Saturday, January 9, 2016: 9:40 AM
International Ballroom 5 (Atlanta Marriott Marquis)
Stephen Jackson, University of Sioux Falls
This paper will explore representations of imperialism, anti-colonial nationalism, and decolonization through a survey of secondary level history textbooks produced in the United States, Canada, and Australia from 1935-1970. Texts from all three countries generally lauded imperialism in the 1930s and early 1940s, extolling the virtues of imperial governance. This was particularly surprising in the case of the United States, where textbook authors promoted the benefits bestowed to colonial peoples including literacy, good government, and peace.
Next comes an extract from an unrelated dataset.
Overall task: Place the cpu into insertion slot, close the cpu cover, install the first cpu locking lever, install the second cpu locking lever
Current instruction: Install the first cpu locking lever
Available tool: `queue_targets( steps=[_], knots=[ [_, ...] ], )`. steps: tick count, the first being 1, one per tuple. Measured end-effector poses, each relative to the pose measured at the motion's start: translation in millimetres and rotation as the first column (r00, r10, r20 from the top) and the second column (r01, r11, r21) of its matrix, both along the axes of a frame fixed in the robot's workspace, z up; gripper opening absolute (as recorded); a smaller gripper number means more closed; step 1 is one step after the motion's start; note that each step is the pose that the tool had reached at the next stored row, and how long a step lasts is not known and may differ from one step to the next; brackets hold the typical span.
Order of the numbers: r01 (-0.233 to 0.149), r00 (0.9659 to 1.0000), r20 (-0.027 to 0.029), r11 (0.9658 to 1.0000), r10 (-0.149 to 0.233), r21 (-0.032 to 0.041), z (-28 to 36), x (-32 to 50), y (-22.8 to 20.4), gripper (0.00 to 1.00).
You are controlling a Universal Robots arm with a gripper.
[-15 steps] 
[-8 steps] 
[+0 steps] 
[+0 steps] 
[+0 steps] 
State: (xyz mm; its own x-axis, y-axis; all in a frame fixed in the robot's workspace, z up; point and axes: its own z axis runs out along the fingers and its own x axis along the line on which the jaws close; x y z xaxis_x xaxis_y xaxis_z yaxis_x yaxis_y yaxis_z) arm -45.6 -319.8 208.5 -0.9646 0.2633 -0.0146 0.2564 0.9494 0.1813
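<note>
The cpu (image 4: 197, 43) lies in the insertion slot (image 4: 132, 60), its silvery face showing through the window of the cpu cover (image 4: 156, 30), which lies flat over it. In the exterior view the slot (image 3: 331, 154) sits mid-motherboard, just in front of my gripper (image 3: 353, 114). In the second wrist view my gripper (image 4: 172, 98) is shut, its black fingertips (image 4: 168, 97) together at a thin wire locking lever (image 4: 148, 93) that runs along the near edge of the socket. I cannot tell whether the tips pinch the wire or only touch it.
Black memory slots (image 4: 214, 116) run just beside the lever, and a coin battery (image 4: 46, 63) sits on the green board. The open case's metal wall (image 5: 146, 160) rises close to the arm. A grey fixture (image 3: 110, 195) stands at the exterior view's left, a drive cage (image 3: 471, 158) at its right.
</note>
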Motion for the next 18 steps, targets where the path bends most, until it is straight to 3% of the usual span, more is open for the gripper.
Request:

Anti-colonial nationalists were therefore caricatured in textbooks as both irrational and ungrateful. Following the Second World War, textbook narratives diverged in these countries as European empires began to crumble. In the United States, textbooks in the postwar period argued that nationalism was a product of Western ideas and values, and therefore anti-colonial nationalism was in fact a triumph for Western Civilization. In Canada, by the 1960s decolonization came to be incorporated into national narratives of the civilizing influence of the British Empire. In effect, decolonization was proof of the British ‘genius’ for political governance and wise stewardship. Australian textbook authors eventually also created a highly positive view of decolonization, but they did so in the mid-1970s rather than in the 1960s. In the process of constructing this Whiggish narrative of the spread of Western values, authors from all three countries largely marginalized colonial actors, promoted stereotyped and unflattering views of African and Asian peoples, and de-emphasized the extreme violence inherent to the process of decolonization.